- WHAT TO PRODUCE: Leave out the pictures, and print exactly the lines from the one holding "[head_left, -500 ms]" through the last line of the material.
________
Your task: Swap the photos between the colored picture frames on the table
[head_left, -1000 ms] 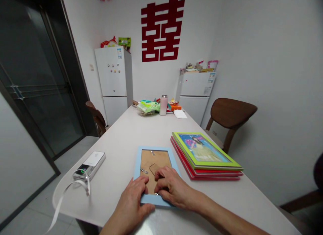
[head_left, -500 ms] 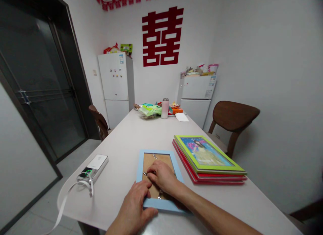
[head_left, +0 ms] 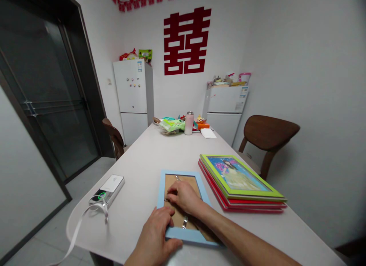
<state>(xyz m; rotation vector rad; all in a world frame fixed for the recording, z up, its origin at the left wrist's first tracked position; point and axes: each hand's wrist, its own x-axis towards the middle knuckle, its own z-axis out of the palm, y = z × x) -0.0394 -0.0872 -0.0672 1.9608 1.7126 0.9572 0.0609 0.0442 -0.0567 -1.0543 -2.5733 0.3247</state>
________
- RESULT:
[head_left, -500 ms] 
[head_left, +0 ms] 
<state>(xyz m; rotation vector rad; all in a world frame fixed for the recording, z up, its origin at the left wrist's first tracked position; point and axes: each hand's wrist, its own x-axis towards the middle knuckle, its own z-axis out of the palm, y = z × x) -0.0394 -0.0872 -0.0672 1.9608 1.7126 0.9572 0.0609 0.0442 -0.0567 -1.0543 -2.5733 0.3247</state>

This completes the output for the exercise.